> Work order
Please restate the listing that follows without changing anything.

> Supplied information

╭──

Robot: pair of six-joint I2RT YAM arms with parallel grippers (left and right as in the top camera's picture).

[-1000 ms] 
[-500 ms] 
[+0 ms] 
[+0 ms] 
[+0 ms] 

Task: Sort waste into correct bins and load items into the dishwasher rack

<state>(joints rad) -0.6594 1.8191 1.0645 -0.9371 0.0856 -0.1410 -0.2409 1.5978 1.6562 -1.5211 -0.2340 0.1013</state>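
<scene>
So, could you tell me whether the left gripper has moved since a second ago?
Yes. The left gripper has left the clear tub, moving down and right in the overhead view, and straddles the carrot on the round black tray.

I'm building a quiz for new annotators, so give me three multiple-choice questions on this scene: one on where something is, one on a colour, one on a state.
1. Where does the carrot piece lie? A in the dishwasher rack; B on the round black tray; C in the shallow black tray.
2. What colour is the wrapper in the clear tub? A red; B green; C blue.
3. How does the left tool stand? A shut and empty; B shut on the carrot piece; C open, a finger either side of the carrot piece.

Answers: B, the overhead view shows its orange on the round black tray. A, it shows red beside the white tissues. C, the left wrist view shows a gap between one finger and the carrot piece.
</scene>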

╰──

> Written answer
Robot: pair of six-joint I2RT YAM arms with parallel grippers (left and right as in the top camera's picture).

[-1000 ms] 
[-500 ms] 
[+0 ms] 
[+0 ms] 
[+0 ms] 

Task: Sort waste into correct bins and load items into the dishwasher rack

<state>(joints rad) -0.6594 1.8191 1.0645 -0.9371 0.0856 -0.1410 -0.2409 1.5978 1.6562 -1.5211 -0.2340 0.1013</state>
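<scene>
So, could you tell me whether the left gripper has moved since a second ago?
Yes. The left gripper has left the clear tub, moving down and right in the overhead view, and straddles the carrot on the round black tray.

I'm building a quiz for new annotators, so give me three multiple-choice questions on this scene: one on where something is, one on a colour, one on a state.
1. Where does the carrot piece lie? A in the dishwasher rack; B on the round black tray; C in the shallow black tray.
2. What colour is the wrapper in the clear tub? A red; B green; C blue.
3. How does the left tool stand? A shut and empty; B shut on the carrot piece; C open, a finger either side of the carrot piece.

Answers: B, the overhead view shows its orange on the round black tray. A, it shows red beside the white tissues. C, the left wrist view shows a gap between one finger and the carrot piece.
</scene>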

What was produced is the complete output.